▶ _Try it_
Word for word, restate every record, though not the pictures.

▶ _Items from a data source_
□ □ □
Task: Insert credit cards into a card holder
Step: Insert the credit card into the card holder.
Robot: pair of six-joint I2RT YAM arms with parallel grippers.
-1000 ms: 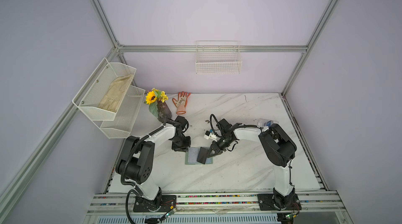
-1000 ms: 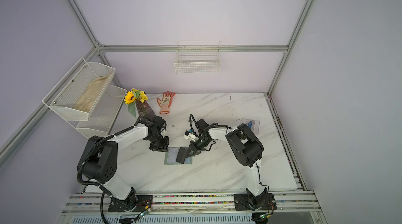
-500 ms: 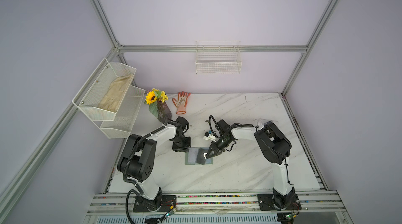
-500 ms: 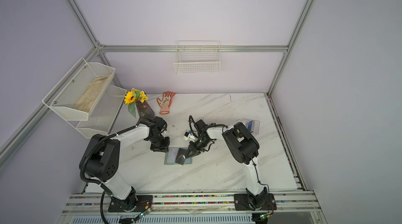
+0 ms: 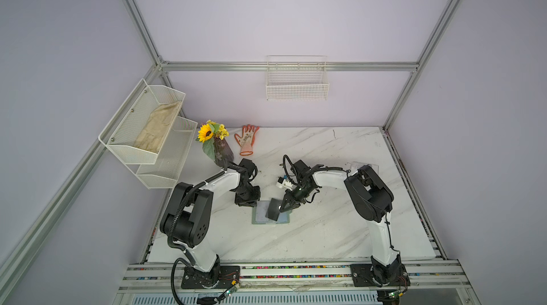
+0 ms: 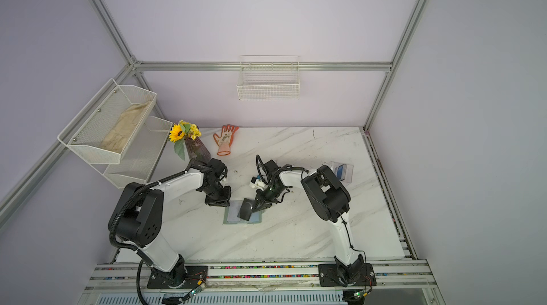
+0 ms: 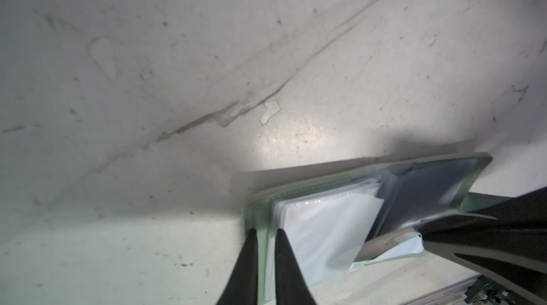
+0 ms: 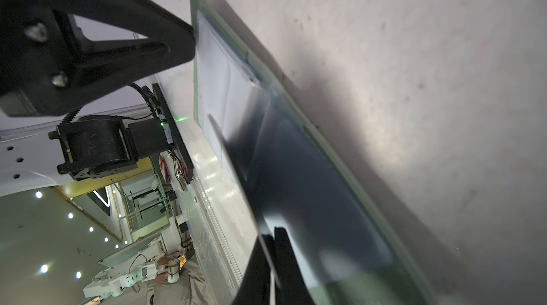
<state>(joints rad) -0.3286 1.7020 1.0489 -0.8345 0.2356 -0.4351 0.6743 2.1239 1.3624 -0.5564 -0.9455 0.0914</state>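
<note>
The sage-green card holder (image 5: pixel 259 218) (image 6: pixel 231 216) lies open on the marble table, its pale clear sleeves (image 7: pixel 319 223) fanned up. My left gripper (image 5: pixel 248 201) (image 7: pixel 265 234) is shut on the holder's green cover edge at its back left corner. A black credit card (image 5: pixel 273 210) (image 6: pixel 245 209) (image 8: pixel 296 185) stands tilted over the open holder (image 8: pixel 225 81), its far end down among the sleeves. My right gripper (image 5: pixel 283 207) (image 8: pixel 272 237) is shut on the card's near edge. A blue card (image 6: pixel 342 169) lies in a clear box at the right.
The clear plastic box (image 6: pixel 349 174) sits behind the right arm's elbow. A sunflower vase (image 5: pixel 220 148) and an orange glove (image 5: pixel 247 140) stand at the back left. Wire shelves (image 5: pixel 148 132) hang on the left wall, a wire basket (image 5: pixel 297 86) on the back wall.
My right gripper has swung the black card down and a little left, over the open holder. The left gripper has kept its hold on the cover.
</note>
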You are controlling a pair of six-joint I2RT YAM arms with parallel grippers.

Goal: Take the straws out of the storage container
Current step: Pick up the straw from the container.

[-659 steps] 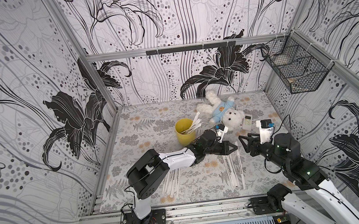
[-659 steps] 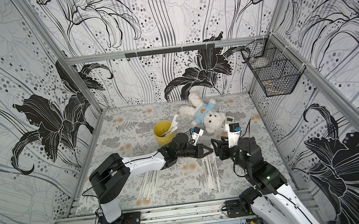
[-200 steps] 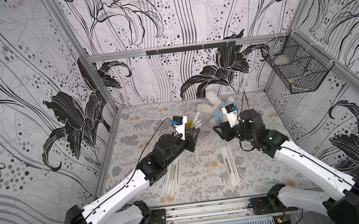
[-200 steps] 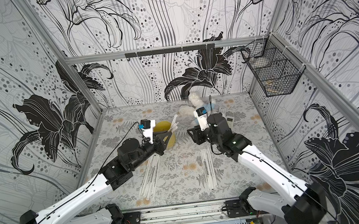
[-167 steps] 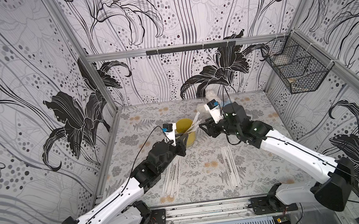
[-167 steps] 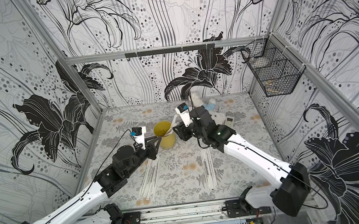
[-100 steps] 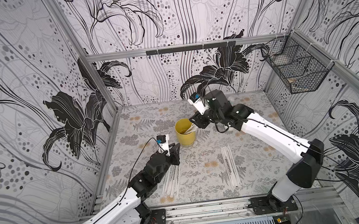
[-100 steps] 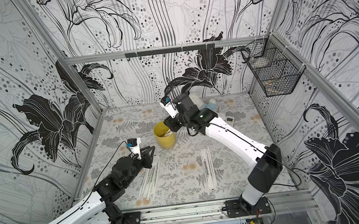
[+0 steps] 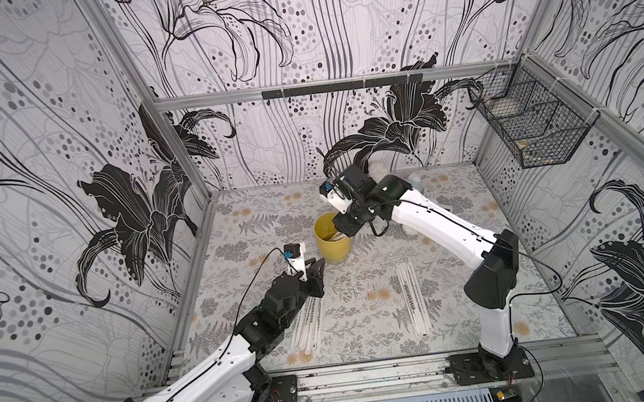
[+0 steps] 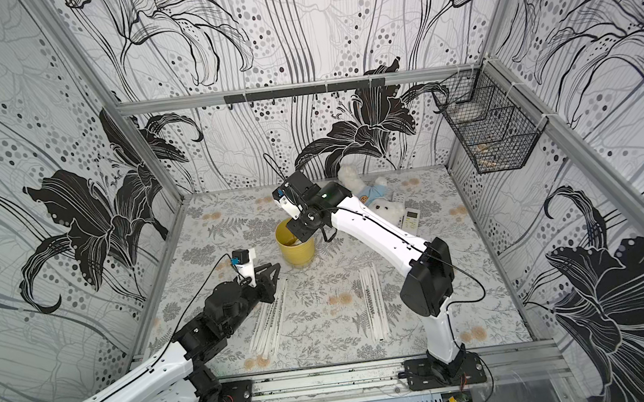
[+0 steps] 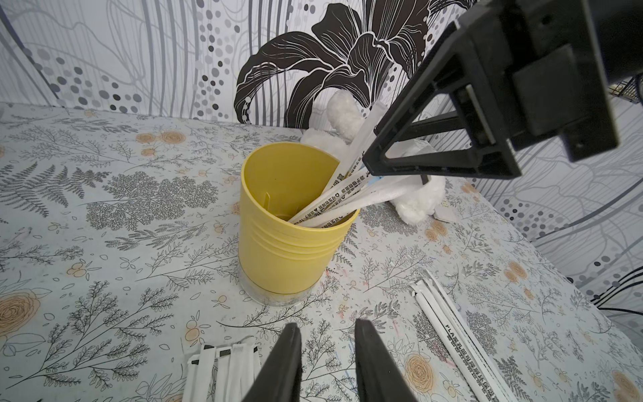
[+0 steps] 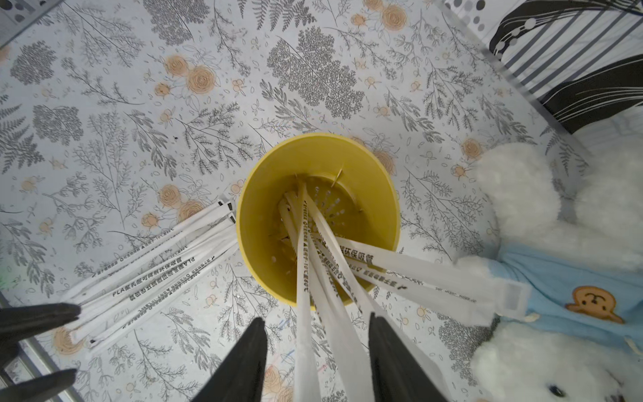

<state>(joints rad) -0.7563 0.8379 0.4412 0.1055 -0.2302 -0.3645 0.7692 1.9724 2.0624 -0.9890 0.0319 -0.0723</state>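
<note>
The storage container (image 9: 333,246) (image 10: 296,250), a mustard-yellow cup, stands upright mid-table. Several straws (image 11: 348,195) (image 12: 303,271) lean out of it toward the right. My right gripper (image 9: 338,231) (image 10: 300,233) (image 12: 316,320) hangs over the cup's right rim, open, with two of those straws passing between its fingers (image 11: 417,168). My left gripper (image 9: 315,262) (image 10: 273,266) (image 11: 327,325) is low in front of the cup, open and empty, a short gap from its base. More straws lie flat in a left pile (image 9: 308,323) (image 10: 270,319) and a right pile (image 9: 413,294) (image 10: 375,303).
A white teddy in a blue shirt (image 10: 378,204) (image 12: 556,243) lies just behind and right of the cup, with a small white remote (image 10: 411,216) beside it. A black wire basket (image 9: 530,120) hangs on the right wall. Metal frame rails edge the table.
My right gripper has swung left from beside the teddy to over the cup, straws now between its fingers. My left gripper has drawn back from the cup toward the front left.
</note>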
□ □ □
▶ _Solution below_
Task: Insert credit cards into a card holder
Step: Insert the credit card into the card holder.
Robot: pair of six-joint I2RT YAM arms with parallel grippers.
-1000 ms: 
-1000 ms: 
-500 ms: 
-500 ms: 
+0 ms: 
+0 ms: 
+0 ms: 
+0 ms: 
<state>(joints rad) -0.3286 1.7020 1.0489 -0.8345 0.2356 -0.4351 0.6743 2.1239 1.3624 -0.5564 -0.9455 0.0914</state>
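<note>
The sage-green card holder (image 5: pixel 259 218) (image 6: pixel 231 216) lies open on the marble table, its pale clear sleeves (image 7: pixel 319 223) fanned up. My left gripper (image 5: pixel 248 201) (image 7: pixel 265 234) is shut on the holder's green cover edge at its back left corner. A black credit card (image 5: pixel 273 210) (image 6: pixel 245 209) (image 8: pixel 296 185) stands tilted over the open holder (image 8: pixel 225 81), its far end down among the sleeves. My right gripper (image 5: pixel 283 207) (image 8: pixel 272 237) is shut on the card's near edge. A blue card (image 6: pixel 342 169) lies in a clear box at the right.
The clear plastic box (image 6: pixel 349 174) sits behind the right arm's elbow. A sunflower vase (image 5: pixel 220 148) and an orange glove (image 5: pixel 247 140) stand at the back left. Wire shelves (image 5: pixel 148 132) hang on the left wall, a wire basket (image 5: pixel 297 86) on the back wall.
My right gripper has swung the black card down and a little left, over the open holder. The left gripper has kept its hold on the cover.
</note>
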You are controlling a pair of six-joint I2RT YAM arms with parallel grippers.

Goal: Take the straws out of the storage container
Current step: Pick up the straw from the container.

[-659 steps] 
[-659 steps] 
[-200 steps] 
[-200 steps] 
[-167 steps] 
[-167 steps] 
[-100 steps] 
[-100 steps] 
[+0 steps] 
[+0 steps] 
[+0 steps] 
[+0 steps] 

<state>(joints rad) -0.7563 0.8379 0.4412 0.1055 -0.2302 -0.3645 0.7692 1.9724 2.0624 -0.9890 0.0319 -0.0723</state>
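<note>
The storage container (image 9: 333,246) (image 10: 296,250), a mustard-yellow cup, stands upright mid-table. Several straws (image 11: 348,195) (image 12: 303,271) lean out of it toward the right. My right gripper (image 9: 338,231) (image 10: 300,233) (image 12: 316,320) hangs over the cup's right rim, open, with two of those straws passing between its fingers (image 11: 417,168). My left gripper (image 9: 315,262) (image 10: 273,266) (image 11: 327,325) is low in front of the cup, open and empty, a short gap from its base. More straws lie flat in a left pile (image 9: 308,323) (image 10: 270,319) and a right pile (image 9: 413,294) (image 10: 375,303).
A white teddy in a blue shirt (image 10: 378,204) (image 12: 556,243) lies just behind and right of the cup, with a small white remote (image 10: 411,216) beside it. A black wire basket (image 9: 530,120) hangs on the right wall. Metal frame rails edge the table.
My right gripper has swung left from beside the teddy to over the cup, straws now between its fingers. My left gripper has drawn back from the cup toward the front left.
</note>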

This output is complete as it stands.